*WHAT IS NEEDED*
Produce an exact copy of the data below.

*** RECORDED INFORMATION Section Begins ***

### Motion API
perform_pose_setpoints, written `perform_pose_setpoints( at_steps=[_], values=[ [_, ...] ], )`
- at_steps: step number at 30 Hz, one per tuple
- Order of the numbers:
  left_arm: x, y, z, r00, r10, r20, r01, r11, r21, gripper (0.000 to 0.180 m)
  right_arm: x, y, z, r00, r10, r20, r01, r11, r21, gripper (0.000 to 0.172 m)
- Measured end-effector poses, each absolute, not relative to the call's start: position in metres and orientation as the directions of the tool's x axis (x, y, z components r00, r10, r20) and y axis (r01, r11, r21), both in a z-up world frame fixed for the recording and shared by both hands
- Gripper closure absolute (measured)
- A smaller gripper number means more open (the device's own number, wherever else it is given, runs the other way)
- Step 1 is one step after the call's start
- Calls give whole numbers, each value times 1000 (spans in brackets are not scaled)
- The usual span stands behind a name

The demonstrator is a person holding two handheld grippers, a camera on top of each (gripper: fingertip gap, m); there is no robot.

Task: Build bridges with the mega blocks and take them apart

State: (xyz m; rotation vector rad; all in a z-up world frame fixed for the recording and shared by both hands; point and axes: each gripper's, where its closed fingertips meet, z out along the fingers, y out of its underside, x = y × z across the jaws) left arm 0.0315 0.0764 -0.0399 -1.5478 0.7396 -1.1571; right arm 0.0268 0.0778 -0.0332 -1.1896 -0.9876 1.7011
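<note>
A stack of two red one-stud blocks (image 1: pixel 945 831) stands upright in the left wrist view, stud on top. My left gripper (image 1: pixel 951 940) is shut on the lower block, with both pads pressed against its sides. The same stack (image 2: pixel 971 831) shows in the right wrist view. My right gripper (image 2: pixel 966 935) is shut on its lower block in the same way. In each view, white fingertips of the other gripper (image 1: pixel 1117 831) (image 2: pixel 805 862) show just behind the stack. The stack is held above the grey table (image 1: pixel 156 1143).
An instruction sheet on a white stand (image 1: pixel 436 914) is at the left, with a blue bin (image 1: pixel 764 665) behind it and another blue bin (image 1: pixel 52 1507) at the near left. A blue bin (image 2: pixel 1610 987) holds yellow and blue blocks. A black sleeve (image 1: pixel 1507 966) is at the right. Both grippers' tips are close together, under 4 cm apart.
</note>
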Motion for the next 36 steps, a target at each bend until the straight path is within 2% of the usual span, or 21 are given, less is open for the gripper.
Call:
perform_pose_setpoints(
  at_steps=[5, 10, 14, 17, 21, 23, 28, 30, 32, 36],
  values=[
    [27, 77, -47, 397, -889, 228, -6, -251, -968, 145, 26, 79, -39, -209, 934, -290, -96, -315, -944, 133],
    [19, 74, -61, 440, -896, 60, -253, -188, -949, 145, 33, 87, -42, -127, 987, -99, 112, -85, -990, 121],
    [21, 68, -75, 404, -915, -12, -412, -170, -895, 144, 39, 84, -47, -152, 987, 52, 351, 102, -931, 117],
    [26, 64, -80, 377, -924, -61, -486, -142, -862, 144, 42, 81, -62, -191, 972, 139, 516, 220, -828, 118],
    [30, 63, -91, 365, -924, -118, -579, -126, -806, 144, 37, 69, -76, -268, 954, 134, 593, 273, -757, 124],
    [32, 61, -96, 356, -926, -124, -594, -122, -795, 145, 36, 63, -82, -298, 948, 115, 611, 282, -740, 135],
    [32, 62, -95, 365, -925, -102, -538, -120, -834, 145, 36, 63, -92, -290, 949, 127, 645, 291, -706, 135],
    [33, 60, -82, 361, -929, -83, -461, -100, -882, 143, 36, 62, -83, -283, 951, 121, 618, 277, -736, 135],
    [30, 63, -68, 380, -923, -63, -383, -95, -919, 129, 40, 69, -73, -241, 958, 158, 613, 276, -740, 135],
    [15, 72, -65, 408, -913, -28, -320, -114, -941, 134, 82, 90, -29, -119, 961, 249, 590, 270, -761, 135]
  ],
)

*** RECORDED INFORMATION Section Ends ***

*ANSWER TO THE EXERCISE*
### Motion API
perform_pose_setpoints, written `perform_pose_setpoints( at_steps=[_], values=[ [_, ...] ], )`
- at_steps: step number at 30 Hz, one per tuple
- Order of the numbers:
  left_arm: x, y, z, r00, r10, r20, r01, r11, r21, gripper (0.000 to 0.180 m)
  right_arm: x, y, z, r00, r10, r20, r01, r11, r21, gripper (0.000 to 0.172 m)
- Measured end-effector poses, each absolute, not relative to the call's start: position in metres and orientation as the directions of the tool's x axis (x, y, z components r00, r10, r20) and y axis (r01, r11, r21), both in a z-up world frame fixed for the recording and shared by both hands
- Gripper closure absolute (measured)
- A smaller gripper number means more open (the device's own number, wherever else it is given, runs the other way)
- Step 1 is one step after the call's start
- Calls give whole numbers, each value times 1000 (spans in brackets are not scaled)
- The usual span stands behind a name

The demonstrator is a person holding two handheld grippers, a camera on top of each (gripper: fingertip gap, m); there is no robot.

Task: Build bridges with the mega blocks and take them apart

State: (xyz m; rotation vector rad; all in a z-up world frame fixed for the recording and shared by both hands; point and axes: each gripper's, where its closed fingertips meet, z out along the fingers, y out of its underside, x = y × z across the jaws) left arm 0.0315 0.0764 -0.0399 -1.5478 0.7396 -1.1571; right arm 0.0268 0.0778 -0.0332 -1.1896 -0.9876 1.7011
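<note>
A stack of two red one-stud blocks (image 1: pixel 945 831) stands upright in the left wrist view, stud on top. My left gripper (image 1: pixel 951 940) is shut on the lower block, with both pads pressed against its sides. The same stack (image 2: pixel 971 831) shows in the right wrist view. My right gripper (image 2: pixel 966 935) is shut on its lower block in the same way. In each view, white fingertips of the other gripper (image 1: pixel 1117 831) (image 2: pixel 805 862) show just behind the stack. The stack is held above the grey table (image 1: pixel 156 1143).
An instruction sheet on a white stand (image 1: pixel 436 914) is at the left, with a blue bin (image 1: pixel 764 665) behind it and another blue bin (image 1: pixel 52 1507) at the near left. A blue bin (image 2: pixel 1610 987) holds yellow and blue blocks. A black sleeve (image 1: pixel 1507 966) is at the right. Both grippers' tips are close together, under 4 cm apart.
</note>
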Motion for the next 36 steps, a target at each bend until the straight path is within 2% of the usual span, or 21 are given, less is open for the gripper.
Call:
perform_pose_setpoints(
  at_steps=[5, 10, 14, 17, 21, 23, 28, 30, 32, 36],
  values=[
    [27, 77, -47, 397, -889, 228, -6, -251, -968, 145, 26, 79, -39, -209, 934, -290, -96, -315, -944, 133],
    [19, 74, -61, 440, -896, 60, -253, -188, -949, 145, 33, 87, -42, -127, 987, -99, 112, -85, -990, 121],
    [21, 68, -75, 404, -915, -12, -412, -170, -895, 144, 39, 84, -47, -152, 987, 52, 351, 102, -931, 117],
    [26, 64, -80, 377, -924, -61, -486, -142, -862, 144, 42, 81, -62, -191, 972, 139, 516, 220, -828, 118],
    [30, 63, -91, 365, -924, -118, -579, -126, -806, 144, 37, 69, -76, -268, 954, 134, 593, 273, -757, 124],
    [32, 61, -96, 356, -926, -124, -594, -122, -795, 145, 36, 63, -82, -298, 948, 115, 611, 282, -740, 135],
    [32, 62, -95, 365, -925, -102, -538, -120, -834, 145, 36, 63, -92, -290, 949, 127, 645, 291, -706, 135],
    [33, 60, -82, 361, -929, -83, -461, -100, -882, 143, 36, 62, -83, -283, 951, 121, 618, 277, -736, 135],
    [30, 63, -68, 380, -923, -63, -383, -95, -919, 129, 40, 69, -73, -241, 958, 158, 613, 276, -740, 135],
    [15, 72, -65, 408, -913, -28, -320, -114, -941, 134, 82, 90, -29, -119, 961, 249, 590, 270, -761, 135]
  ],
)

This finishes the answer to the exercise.